§ EXERCISE BRIEF: Among the lines below, keep only those from the one containing "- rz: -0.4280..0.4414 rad" through the one containing "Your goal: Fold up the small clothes", and reproduce them exactly.

§ TASK MATERIAL:

-- Opening Marker --

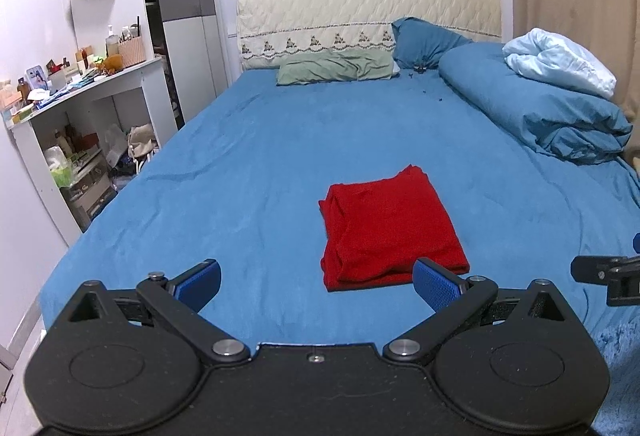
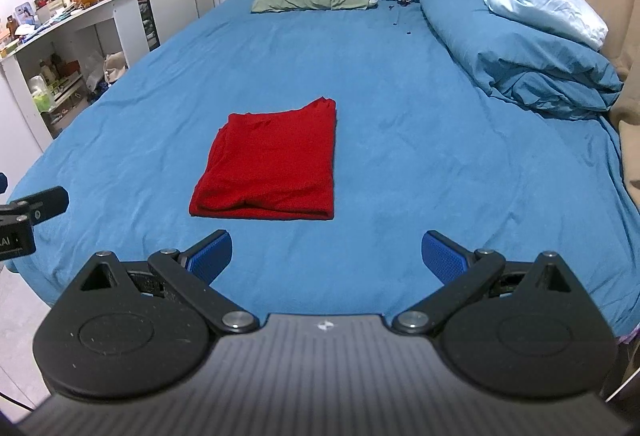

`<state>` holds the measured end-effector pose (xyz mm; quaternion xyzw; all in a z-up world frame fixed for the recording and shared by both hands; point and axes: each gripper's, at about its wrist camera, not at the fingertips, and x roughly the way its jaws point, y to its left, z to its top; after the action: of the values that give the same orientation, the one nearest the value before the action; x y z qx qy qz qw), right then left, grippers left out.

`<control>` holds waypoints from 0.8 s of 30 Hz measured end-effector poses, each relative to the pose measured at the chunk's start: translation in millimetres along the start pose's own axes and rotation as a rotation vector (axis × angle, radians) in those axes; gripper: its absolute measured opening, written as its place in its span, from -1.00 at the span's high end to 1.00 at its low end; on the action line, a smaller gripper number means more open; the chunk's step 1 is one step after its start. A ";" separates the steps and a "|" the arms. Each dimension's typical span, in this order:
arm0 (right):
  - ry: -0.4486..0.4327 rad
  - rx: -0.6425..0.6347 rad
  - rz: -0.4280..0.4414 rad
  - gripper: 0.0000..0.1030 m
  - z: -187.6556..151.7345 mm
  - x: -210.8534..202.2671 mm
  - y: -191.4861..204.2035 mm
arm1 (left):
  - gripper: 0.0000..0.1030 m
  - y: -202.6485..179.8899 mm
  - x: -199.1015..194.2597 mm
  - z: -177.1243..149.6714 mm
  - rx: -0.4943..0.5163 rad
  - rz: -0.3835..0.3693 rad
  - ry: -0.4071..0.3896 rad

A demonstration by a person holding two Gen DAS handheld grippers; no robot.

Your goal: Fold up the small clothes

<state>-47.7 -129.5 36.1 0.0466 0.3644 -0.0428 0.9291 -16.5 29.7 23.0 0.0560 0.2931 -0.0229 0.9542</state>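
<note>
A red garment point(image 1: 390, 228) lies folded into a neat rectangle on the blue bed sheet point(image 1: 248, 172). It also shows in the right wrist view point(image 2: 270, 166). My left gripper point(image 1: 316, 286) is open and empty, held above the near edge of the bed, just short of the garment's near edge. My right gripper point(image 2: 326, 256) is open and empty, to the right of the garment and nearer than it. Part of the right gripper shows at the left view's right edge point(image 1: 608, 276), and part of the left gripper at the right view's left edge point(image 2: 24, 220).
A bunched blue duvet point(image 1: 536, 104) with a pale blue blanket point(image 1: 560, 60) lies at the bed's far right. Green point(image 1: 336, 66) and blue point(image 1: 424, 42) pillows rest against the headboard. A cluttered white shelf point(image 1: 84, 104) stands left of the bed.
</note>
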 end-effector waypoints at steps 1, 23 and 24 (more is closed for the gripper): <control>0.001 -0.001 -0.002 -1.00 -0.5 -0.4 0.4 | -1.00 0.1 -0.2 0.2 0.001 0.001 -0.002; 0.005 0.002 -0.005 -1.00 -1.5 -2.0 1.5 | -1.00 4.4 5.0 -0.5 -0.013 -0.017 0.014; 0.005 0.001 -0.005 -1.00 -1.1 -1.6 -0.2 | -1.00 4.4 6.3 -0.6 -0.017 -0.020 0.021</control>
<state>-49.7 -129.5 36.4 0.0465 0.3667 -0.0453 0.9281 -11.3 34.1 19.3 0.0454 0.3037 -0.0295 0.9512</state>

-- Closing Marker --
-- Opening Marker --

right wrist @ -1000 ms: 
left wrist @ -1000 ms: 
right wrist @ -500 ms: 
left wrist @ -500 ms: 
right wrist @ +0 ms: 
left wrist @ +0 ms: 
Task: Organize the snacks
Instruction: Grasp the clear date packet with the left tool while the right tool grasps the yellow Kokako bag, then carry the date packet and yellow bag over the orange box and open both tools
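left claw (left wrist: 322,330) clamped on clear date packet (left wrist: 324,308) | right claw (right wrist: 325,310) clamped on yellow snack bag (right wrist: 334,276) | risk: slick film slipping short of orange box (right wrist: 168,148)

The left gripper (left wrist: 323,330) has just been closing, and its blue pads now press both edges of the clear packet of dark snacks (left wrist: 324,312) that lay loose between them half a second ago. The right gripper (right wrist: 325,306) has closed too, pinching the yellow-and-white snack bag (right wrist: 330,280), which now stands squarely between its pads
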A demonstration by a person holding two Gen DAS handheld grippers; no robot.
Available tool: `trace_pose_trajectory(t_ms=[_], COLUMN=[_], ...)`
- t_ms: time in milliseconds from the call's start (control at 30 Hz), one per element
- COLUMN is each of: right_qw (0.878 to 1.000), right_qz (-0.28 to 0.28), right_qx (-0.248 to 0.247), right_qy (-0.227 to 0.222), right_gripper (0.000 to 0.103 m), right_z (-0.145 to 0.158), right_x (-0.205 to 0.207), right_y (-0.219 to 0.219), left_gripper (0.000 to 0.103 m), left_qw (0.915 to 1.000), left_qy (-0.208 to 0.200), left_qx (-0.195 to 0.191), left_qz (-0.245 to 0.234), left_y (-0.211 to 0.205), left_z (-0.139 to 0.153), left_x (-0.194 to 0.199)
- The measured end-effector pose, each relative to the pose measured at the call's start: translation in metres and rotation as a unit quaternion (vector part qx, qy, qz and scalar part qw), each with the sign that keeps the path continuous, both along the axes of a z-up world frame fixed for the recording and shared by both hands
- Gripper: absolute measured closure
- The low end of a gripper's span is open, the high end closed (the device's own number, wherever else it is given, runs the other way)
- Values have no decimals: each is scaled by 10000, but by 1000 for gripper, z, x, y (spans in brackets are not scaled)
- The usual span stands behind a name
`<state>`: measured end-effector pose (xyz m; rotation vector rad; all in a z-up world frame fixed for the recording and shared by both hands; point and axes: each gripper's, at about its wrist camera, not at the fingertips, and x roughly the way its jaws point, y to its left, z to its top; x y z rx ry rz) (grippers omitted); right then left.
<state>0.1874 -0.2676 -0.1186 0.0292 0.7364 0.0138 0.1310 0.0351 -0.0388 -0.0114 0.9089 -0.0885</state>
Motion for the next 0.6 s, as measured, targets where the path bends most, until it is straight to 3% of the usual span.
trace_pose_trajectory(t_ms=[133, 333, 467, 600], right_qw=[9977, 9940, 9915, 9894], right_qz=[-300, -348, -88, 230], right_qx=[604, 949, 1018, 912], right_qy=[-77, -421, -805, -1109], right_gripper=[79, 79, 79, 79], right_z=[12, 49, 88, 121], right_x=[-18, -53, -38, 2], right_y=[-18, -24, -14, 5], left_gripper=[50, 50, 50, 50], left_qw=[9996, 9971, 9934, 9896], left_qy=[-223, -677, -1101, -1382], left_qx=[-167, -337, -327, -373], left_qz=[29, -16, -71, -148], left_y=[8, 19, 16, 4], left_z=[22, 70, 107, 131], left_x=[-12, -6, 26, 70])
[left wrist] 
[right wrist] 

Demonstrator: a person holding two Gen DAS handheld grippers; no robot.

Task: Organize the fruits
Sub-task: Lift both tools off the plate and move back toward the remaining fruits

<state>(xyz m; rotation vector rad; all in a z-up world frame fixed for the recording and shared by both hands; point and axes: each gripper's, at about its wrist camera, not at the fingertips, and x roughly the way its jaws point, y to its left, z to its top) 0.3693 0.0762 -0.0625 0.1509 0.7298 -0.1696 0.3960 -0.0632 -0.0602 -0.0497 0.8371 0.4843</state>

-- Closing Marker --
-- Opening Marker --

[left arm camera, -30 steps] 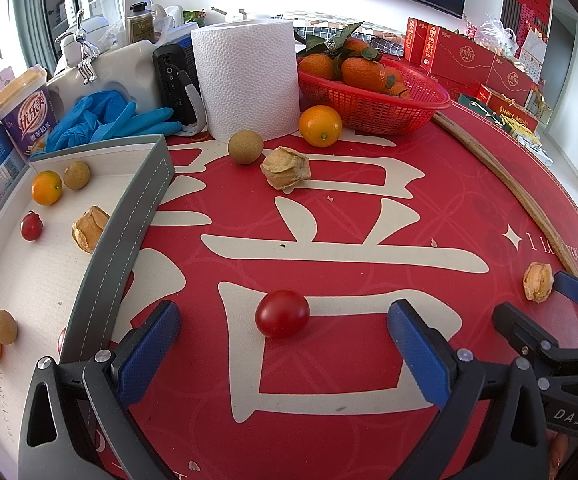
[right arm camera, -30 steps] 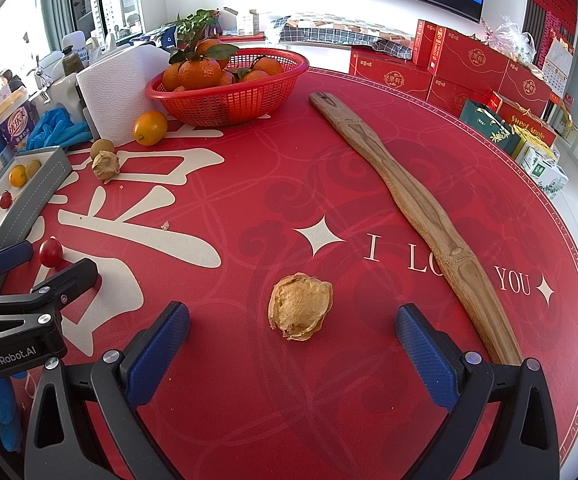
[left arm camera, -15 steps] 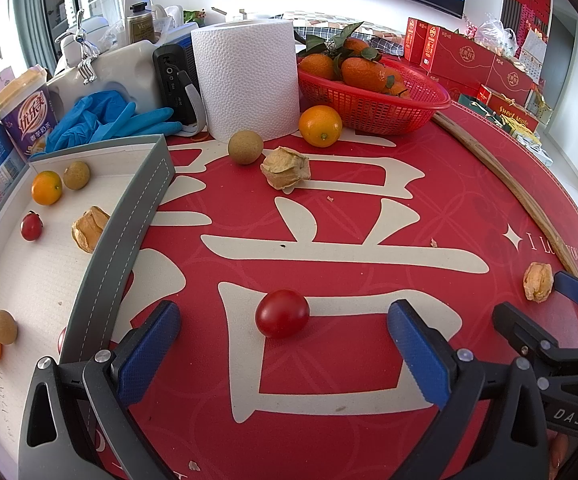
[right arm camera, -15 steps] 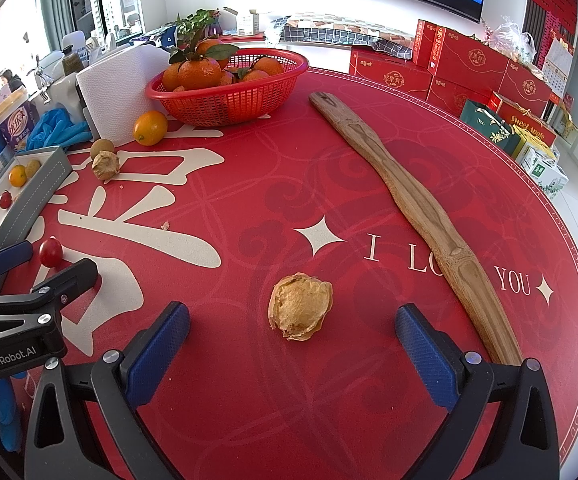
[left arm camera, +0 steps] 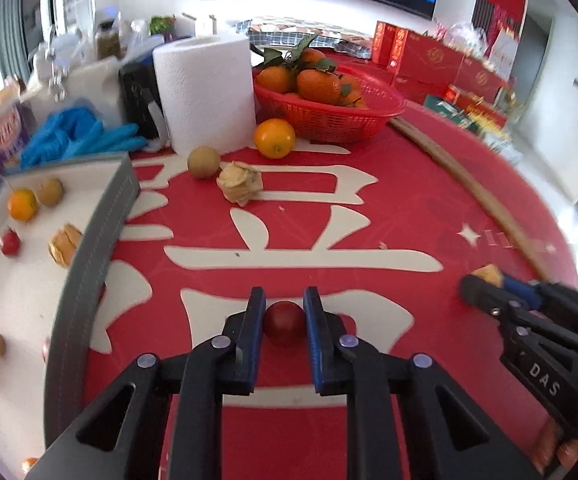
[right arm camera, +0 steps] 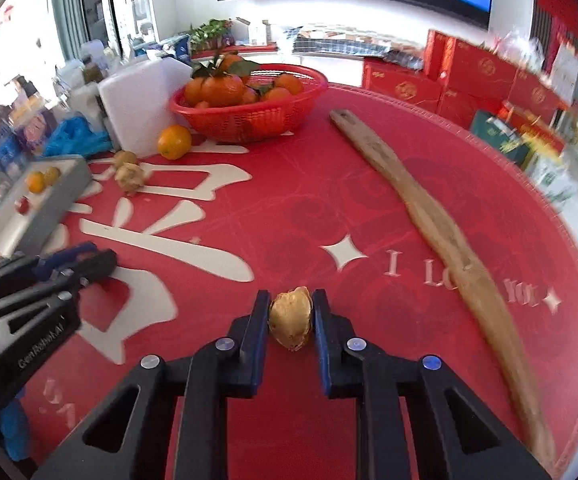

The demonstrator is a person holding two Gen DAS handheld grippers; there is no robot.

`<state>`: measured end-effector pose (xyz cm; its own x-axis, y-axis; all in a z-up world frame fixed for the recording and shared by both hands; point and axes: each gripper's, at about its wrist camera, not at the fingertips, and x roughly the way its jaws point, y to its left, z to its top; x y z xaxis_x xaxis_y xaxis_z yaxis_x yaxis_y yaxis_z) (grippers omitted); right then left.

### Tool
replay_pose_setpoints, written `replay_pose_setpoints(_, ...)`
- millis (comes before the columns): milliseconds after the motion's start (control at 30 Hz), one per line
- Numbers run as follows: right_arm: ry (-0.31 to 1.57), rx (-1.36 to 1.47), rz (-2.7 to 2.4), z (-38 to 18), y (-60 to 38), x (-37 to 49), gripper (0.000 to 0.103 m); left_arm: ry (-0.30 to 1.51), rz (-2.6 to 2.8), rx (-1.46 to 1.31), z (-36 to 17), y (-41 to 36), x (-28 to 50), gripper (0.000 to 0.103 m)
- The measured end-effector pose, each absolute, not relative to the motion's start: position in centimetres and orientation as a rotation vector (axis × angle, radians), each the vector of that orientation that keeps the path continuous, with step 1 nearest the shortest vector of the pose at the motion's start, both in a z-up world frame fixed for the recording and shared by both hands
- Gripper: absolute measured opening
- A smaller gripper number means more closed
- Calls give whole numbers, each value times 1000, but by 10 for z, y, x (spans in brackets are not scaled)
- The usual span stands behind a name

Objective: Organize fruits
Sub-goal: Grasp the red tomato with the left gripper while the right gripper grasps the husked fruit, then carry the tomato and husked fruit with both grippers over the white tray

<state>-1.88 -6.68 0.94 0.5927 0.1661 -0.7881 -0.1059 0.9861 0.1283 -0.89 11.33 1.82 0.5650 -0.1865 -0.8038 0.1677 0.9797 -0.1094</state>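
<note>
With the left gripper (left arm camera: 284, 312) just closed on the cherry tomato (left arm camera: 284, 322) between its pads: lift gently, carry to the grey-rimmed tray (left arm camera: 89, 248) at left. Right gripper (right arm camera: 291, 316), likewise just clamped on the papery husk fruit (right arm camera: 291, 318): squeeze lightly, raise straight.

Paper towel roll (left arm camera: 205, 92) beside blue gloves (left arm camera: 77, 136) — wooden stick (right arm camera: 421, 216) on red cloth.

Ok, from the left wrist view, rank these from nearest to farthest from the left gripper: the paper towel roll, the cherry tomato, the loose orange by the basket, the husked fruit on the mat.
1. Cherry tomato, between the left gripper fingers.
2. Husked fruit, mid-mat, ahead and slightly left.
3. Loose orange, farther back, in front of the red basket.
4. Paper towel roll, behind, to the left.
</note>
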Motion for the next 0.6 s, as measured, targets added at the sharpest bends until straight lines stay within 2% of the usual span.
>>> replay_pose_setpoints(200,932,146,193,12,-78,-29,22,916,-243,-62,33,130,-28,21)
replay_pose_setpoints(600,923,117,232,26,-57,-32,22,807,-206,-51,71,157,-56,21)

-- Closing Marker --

§ ANSWER TO THE PROBLEM:
  - rz: -0.4280..0.4414 rad
  - gripper: 0.0000..0.1030 m
  - z: -187.6556..151.7345 mm
  - x: -210.8534..202.2671 mm
  - y: -191.4861..204.2035 mm
arm1 (left):
  - gripper: 0.0000..0.1030 m
  - y: -202.6485..179.8899 mm
  - x: -199.1015..194.2597 mm
  - z: -177.1243..149.6714 mm
  - rx: -0.4943..0.5163 rad
  - rz: -0.3835..0.3693 rad
  - ry: -0.4071..0.3896 rad

A demonstration by a person holding two Gen DAS handheld grippers; no robot.

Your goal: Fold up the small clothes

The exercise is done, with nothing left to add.